Il y a d’imposantes barrières à l’entrée concernant les infrastructures

le 26/11/2009 L'AGEFI Hebdo

Quelle est la typologie de ces gérants quantitatifs ?

Il y a trois catégories d’acteurs. La première est constituée de traders de très court terme, de l’ordre de la minute, qui diversifient leurs stratégies dans le temps. La seconde comprend les « long term followers », dont la diversification repose sur des classes d’actifs et dont l’horizon se calcule en jours, semaines ou mois. La troisième regroupe des gérants qui vont faire du scoring de valeurs selon différents facteurs. Les acteurs des deux premières catégories traitent sur des phénomènes de prix et d’inefficiences de marché. Ce sont des ingénieurs et des mathématiciens recherchant des tendances. La dimension fondamentale et l’analyse macroéconomique sont faibles, mais leurs besoins technologiques très importants. Tout leur travail repose sur des séries statistiques : ils analysent le passé pour extrapoler l’avenir. Ils ont donc de très importants besoins en gestion de données et d’algorithmes à haute fréquence. Il y a donc d’imposantes barrières à l’entrée concernant les infrastructures ainsi qu’une part conséquente de valeur ajoutée dans leurs algorithmes.
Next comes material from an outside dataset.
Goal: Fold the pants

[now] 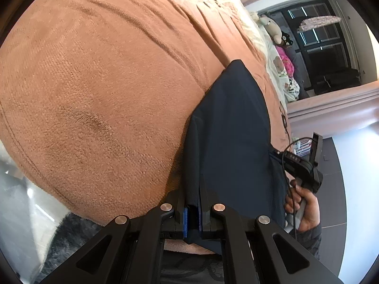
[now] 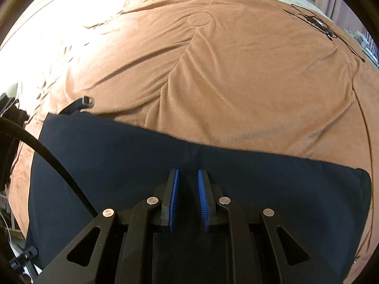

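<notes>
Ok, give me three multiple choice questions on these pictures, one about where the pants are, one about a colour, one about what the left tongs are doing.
1. Where do the pants lie?
A. on the blanket
B. on a chair
C. on the floor

2. What colour is the blanket?
A. green
B. white
C. orange-brown

3. How do the left tongs stand?
A. wide open over bare blanket
B. shut on the pants' edge
C. shut on a cable

Answers:
1 A, the dark cloth is spread flat over the blanket.
2 C, both views show an orange-brown fleece.
3 B, dark cloth runs between the blue pads with no gap.
</notes>
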Available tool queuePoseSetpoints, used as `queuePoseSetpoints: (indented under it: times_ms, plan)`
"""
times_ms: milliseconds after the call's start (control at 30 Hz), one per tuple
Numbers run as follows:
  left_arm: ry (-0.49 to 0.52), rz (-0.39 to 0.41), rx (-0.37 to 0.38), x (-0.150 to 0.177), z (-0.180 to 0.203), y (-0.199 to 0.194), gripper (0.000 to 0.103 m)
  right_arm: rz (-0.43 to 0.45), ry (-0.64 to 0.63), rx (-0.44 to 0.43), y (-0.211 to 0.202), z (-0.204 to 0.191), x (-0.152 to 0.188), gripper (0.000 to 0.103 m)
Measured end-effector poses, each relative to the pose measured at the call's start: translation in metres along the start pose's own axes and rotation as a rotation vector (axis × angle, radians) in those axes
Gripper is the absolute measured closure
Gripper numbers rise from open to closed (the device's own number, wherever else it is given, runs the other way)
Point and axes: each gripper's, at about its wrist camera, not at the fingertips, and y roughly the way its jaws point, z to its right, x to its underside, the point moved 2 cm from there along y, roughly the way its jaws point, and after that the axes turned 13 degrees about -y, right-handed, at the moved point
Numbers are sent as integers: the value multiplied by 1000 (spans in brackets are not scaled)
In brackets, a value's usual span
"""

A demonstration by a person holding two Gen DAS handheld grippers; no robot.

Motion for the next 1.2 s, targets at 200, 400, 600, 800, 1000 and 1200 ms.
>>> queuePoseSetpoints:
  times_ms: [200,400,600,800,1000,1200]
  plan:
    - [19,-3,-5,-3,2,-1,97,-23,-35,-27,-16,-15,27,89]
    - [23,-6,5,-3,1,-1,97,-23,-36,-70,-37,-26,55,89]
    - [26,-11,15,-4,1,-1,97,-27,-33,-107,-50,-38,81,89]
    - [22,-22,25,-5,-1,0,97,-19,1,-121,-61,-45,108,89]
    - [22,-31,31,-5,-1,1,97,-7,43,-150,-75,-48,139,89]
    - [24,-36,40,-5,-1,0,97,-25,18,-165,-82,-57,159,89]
La gestion quantitative restera une gestion de niche, destinée aux mathématiciens ?

Le plus gros problème demeure la demande car la gestion quantitative fait encore peur aux investisseurs. La valeur ajoutée réside dans la discipline : la mise au point, le test, la surveillance et l’implémentation des modèles de trading qui sont adaptés en permanence. Un ordinateur n’a pas d’état d’âme quand il s’agit de couper une position, mais ses algorithmes doivent être, à tout moment, en phase avec le régime de marché.